The Dragonfly 44 galaxy has been a thorn in the scientific community’s side ever since it was found to consist almost entirely of dark matter in 2016. New research has allowed for a collective sigh of relief, however.
The galaxy, located some 330 million light-years away in the Coma Cluster, contains 1,000 times fewer stars than the Milky Way, making it extremely dim.
Four years ago, astronomer Pieter van Dokkum of Yale University counted the number of clusters around the galaxy and, using the standard technique for determining the quantity of dark matter in an area of space, was startled by what he found.
Dragonfly 44 was apparently made up of 99.99 percent dark matter, a finding which, if confirmed, would have forced a massive overhaul of our physics, cosmological models and our entire understanding of the universe.
Dark matter cannot be observed directly, instead we can only observe its impacts on the universe around it, much like we can only see the wind rustling through the leaves or blowing debris about the streets.
In the case of dark matter, we can infer its presence by observing phenomena such as gravitational lensing, in which light bends around massive objects thanks to their immense gravity.
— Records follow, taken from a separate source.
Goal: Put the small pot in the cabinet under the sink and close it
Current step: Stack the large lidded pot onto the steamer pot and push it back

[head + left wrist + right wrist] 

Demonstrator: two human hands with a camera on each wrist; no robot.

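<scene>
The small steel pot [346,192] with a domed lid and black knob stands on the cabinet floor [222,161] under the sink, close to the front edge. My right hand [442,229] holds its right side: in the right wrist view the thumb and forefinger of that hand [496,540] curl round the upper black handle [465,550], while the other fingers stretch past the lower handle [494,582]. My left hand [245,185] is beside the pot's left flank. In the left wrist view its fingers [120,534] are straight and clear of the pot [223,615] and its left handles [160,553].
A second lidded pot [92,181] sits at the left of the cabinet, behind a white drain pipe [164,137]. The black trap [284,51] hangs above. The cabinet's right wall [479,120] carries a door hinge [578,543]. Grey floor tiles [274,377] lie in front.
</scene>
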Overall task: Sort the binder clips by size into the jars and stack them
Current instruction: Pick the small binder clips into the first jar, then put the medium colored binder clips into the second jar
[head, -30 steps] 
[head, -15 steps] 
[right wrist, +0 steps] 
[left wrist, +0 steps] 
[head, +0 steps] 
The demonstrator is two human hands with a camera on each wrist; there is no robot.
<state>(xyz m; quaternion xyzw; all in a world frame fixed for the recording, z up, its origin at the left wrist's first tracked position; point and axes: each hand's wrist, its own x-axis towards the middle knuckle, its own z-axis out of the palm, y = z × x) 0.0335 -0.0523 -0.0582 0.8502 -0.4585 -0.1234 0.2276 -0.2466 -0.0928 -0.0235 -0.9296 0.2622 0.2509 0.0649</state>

The degree to which the light bends allows us to determine the mass of an object, for instance a galaxy.
Scientists then examine the galaxy and tally up all of the matter we can detect directly (on all electromagnetic wavelengths) including stars, planets, nebulae etc. This is then subtracted from the initial figure implied by the gravitational lensing, and voila, the amount of dark matter in a given area is determined.
Using this technique, the scientific community’s best guess places average dark matter concentrations across the universe at around 85 percent (though this figure varies depending on galaxy type) – a good deal short of the 99.99 percent originally suspected to inhabit Dragonfly 44.
A recount conducted by astronomer Teymoor Saifollahi of the Kapteyn Astronomical Institute in the Netherlands using the same Hubble Space telescope data as the initial study, but using far stricter criteria, found far less matter, and thus far less dark matter in Dragonfly 44.
“Dragonfly 44 (DF44) has been an anomaly all these years that could not be explained with the existing galaxy formation models,” said Saifollahi.
“Now we know that the previous results were wrong and that DF44 is not extraordinary. It is time to move on.”
These kinds of revisions help us refine our research into one of the most elusive, enigmatic but arguably most important aspects of our universe.